**Task details:** When the line with "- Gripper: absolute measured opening" appears below, start repeating lines exactly, and keep going through the line with "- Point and"; add nothing outside that span.
---------- Provided material ----------
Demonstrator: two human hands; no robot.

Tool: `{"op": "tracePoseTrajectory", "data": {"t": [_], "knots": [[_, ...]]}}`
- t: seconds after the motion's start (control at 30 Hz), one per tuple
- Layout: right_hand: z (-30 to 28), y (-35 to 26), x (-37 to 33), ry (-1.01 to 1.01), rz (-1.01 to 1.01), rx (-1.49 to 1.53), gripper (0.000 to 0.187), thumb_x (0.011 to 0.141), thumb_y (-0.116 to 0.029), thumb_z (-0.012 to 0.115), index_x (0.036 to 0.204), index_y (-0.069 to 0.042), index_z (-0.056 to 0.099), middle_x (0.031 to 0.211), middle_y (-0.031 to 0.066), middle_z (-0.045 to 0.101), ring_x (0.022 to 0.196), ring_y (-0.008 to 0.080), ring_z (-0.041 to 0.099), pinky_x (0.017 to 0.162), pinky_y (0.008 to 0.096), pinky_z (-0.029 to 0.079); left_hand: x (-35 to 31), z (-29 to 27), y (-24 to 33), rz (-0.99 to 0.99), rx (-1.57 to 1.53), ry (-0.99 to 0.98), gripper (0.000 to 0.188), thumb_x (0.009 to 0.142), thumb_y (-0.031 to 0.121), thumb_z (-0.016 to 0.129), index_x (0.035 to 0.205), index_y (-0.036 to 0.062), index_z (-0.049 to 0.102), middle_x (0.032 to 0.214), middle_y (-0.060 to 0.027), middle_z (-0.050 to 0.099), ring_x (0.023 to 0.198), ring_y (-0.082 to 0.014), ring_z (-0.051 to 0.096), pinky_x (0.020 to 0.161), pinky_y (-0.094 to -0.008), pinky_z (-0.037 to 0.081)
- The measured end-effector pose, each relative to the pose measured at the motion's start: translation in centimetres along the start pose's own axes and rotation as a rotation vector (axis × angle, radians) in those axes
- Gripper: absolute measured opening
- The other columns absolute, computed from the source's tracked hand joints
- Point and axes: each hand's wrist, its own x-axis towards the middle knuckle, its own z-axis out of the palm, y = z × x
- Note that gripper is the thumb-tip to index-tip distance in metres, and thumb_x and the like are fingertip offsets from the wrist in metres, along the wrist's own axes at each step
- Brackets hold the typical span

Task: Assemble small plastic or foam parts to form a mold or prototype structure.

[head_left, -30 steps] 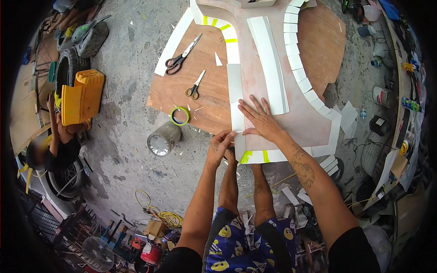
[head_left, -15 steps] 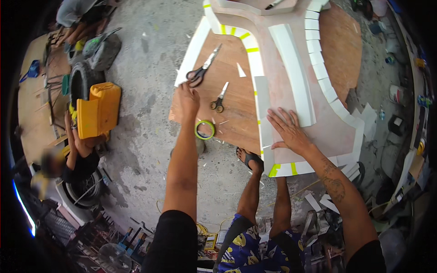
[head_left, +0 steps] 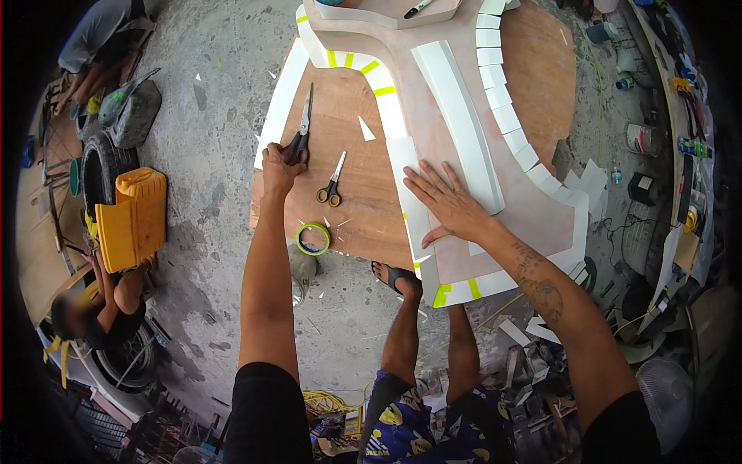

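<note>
My left hand (head_left: pixel 281 168) is closed around the black handles of the large scissors (head_left: pixel 304 116), whose blades point away from me over the plywood board (head_left: pixel 355 100). My right hand (head_left: pixel 452 203) lies flat with fingers spread on the large pinkish panel (head_left: pixel 533 224), its fingertips on the white strip along the left edge. White card pieces (head_left: pixel 495 58) line the panel's border, with yellow-green tape holding some of them. A long white folded strip (head_left: pixel 457 116) rests on the panel near my right fingers. Smaller scissors (head_left: pixel 331 189) and a roll of green tape (head_left: pixel 313 239) lie on the board.
A white strip (head_left: pixel 282 100) lies along the board's left edge, and a triangular offcut (head_left: pixel 366 129) lies on the board. A marker (head_left: pixel 417 9) sits at the panel's far end. Left stand a yellow plastic container (head_left: pixel 139 220) and a tyre (head_left: pixel 108 166); two other people work there.
My left hand has taken hold of the large scissors' handles, and the blades have swung to point more straight ahead. My right hand still presses on the panel. The whole view has shifted.
</note>
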Motion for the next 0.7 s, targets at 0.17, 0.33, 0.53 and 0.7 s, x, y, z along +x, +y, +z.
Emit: {"op": "tracePoseTrajectory", "data": {"t": [0.17,0.33,0.53,0.7], "knots": [[0.3,0.4,-0.4,-0.015,0.019,-0.031,0.132,0.055,-0.069,0.074,0.157,-0.006,0.018,0.165,0.0066,0.014,0.153,0.0282,0.005,0.123,0.0534,0.005,-1.4,1.1,3.8,0.036,-0.026,0.098,0.041,0.077,0.007,0.079,0.107,0.0000,0.053,0.100,-0.0196,0.056,0.094,-0.0333,0.061,0.078,-0.0432,0.051],[0.6,0.5,-0.3,-0.013,0.019,-0.026,0.131,0.056,-0.069,0.074,0.157,-0.007,0.018,0.165,0.0059,0.014,0.153,0.0283,0.005,0.123,0.0536,0.005,-4.0,3.7,5.1,0.076,0.008,-0.012,0.032,0.088,0.015,0.067,0.114,0.0030,0.052,0.107,-0.0263,0.055,0.100,-0.0456,0.055,0.084,-0.0505,0.047],[0.9,0.4,0.1,0.025,-0.008,-0.075,0.129,0.059,-0.071,0.071,0.157,-0.008,0.017,0.165,0.0047,0.014,0.153,0.0283,0.005,0.123,0.0540,0.006,-4.2,5.2,4.2,-0.075,0.014,0.155,0.049,0.085,0.022,0.071,0.111,-0.0072,0.043,0.103,-0.0309,0.057,0.095,-0.0465,0.058,0.083,-0.0477,0.050],[1.4,0.6,-0.6,0.033,0.009,-0.086,0.126,0.062,-0.072,0.070,0.158,-0.009,0.016,0.166,0.0033,0.012,0.153,0.0281,0.006,0.123,0.0539,0.007,-2.8,4.0,4.7,-0.370,0.117,-0.108,0.040,0.077,0.016,0.076,0.101,-0.0084,0.056,0.100,-0.0281,0.065,0.093,-0.0447,0.065,0.083,-0.0463,0.054]]}}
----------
**Task output:**
- Gripper: absolute measured opening
- The other columns absolute, computed from the source's tracked hand joints
- Point and axes: each hand's wrist, its own x-axis towards the middle knuckle, its own z-axis out of the palm, y = z × x

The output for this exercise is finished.